Wegrzyn is a vice president for business development at Ginkgo Bioworks and the head of innovation at Concentric by Ginkgo, the company’s initiative to advance coronavirus testing and track the spread of the virus. She also worked at DARPA and its sister agency, the Intelligence Advanced Research Projects Activity.
“Some of the problems we face every day — especially in health and disease — are so large they can seem insurmountable,” Wegrzyn said in a statement provided by the White House. “I have seen firsthand the tremendous expertise and energy the U.S. biomedical and biotechnological enterprise can bring to solve some of the toughest health challenges.”

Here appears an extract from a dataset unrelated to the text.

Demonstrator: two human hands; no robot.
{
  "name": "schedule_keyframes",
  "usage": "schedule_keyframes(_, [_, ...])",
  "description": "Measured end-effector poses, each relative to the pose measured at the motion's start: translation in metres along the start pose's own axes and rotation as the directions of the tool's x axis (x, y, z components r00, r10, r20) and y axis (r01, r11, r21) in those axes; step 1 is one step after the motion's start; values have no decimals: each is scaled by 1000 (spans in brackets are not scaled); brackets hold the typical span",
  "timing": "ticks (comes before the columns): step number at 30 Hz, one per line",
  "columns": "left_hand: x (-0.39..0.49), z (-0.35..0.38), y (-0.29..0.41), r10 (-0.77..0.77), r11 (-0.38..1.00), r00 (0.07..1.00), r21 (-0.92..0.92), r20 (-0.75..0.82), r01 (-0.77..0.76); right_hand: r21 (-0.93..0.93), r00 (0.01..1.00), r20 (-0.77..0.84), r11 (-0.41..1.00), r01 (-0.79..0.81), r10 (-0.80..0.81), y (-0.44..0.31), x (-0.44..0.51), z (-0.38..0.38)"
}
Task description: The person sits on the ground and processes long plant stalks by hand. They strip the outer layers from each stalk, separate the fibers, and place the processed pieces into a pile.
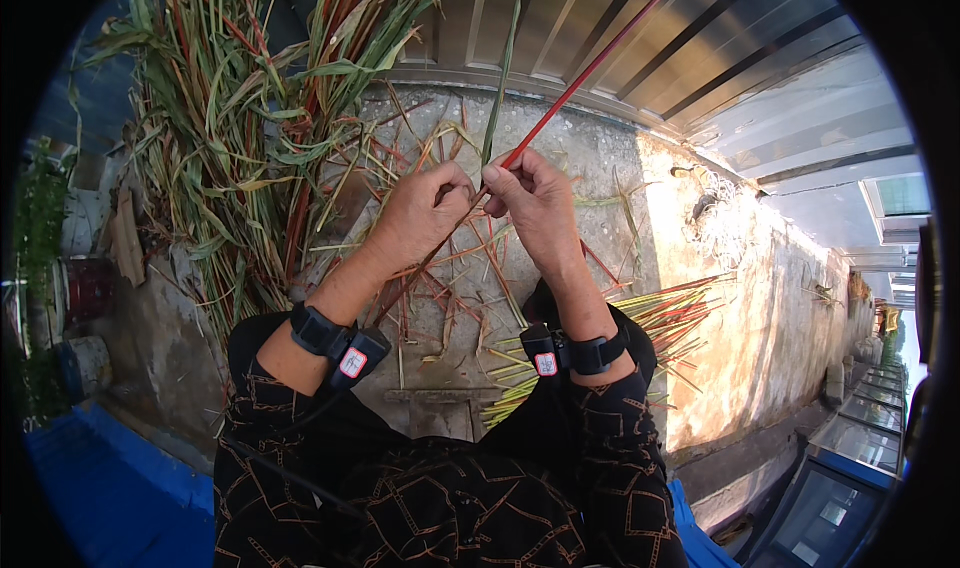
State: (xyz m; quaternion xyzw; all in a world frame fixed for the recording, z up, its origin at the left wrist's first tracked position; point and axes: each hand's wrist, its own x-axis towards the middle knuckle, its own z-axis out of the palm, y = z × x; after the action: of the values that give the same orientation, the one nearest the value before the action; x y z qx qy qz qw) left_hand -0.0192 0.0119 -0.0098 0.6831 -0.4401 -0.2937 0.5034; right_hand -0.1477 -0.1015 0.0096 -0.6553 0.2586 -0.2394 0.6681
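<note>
Both hands meet in front of me over the littered floor. My right hand [529, 185] pinches a long red plant stalk [592, 69], which slants to the upper right. Close beside it, my left hand [431, 208] has its fingers curled on the darker lower part of a stalk, which runs down towards my lap. From between the hands a narrow green leaf [504, 72] rises. Whether leaf and stalk are joined there is hidden by the fingers. Stripped red and yellow-green stalks [675, 313] lie in a bundle by my right knee.
Tall leafy stalks [225, 132] stand in a big heap at the left, against a ribbed metal panel [555, 20]. Leaf and stalk scraps [450, 290] litter the concrete. A tangle of white cord [724, 215] lies at right. A small wooden stool [442, 399] is between my legs.
</note>
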Motion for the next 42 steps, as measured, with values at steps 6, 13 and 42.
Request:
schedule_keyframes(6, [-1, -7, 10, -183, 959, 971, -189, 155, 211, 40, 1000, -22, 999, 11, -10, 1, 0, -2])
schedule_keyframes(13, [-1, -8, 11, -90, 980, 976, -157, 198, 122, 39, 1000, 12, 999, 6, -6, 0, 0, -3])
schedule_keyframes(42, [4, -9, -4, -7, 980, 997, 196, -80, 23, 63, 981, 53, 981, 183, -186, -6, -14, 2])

Congress has appropriated $1 billion for ARPA-H, which is housed within the NIH but reports directly to Xavier Becerra, the secretary of health and human services — an arrangement that is intended to keep the new agency from getting too caught up in the federal bureaucracy. While its director is not a Senate-confirmed position, Biden may face pushback from Republicans, some of whom have argued that the agency duplicates the NIH’s efforts.
The agency already has an acting deputy director, Adam H. Russell, also a DARPA alumnus, who has been laying the technical infrastructure and other groundwork to get the new agency off the ground. Collins said Wegrzyn will begin work Oct. 1. Her main goal will be to hire program managers who will bring bold ideas that the agency wants to pursue, and she will spend a limited time, perhaps three years, at the agency, he said.
“They will arrive, they will do a little bit of due diligence, and then they’ll have to pitch the idea to Dr. Wegrzyn,” Collins said. “If she says thumbs-up, then off they go with money to spend, to figure out how to put together the appropriate partners to get the work done.”
Coming up with successful new innovations, he said, will take time. But Steve Brozak, an investment banker whose company, WBB Securities, specializes in biotechnology, said that if the agency were going to be a success, Wegrzyn would have to move quickly to distinguish its work from the rest of the federal bureaucracy.
“What she needs to do is get a win on the board right away,” he said. “That does not mean money. That means something that can be identifiable in advancing health care for all, outside of the current paradigm.”
Biden’s selection drew praise from Ellen V. Sigal, the chair of Friends of Cancer Research, a nonprofit that works with industry and government to advance new therapies. Sigal called Wegrzyn “an inspired choice,” adding that “she is a proven innovator and leader who knows science, knows how to make government work and understands the urgency for patients across the country.”
In addition to announcing his intent to appoint Wegrzyn, Biden on Monday issued an executive order establishing a biotechnology and biomanufacturing initiative intended to position the United States as a leader in the field and to center drug manufacturing in the country. The coronavirus pandemic exposed critical weaknesses in the supply chain for drugs and livesaving therapies.
“The United States has for too long relied heavily on foreign materials for bioproduction,” the White House said in a statement, “and our past offshoring of critical industries, including biotechnology, presents a threat to our ability to access key materials like including the active pharmaceutical ingredients for lifesaving medications.”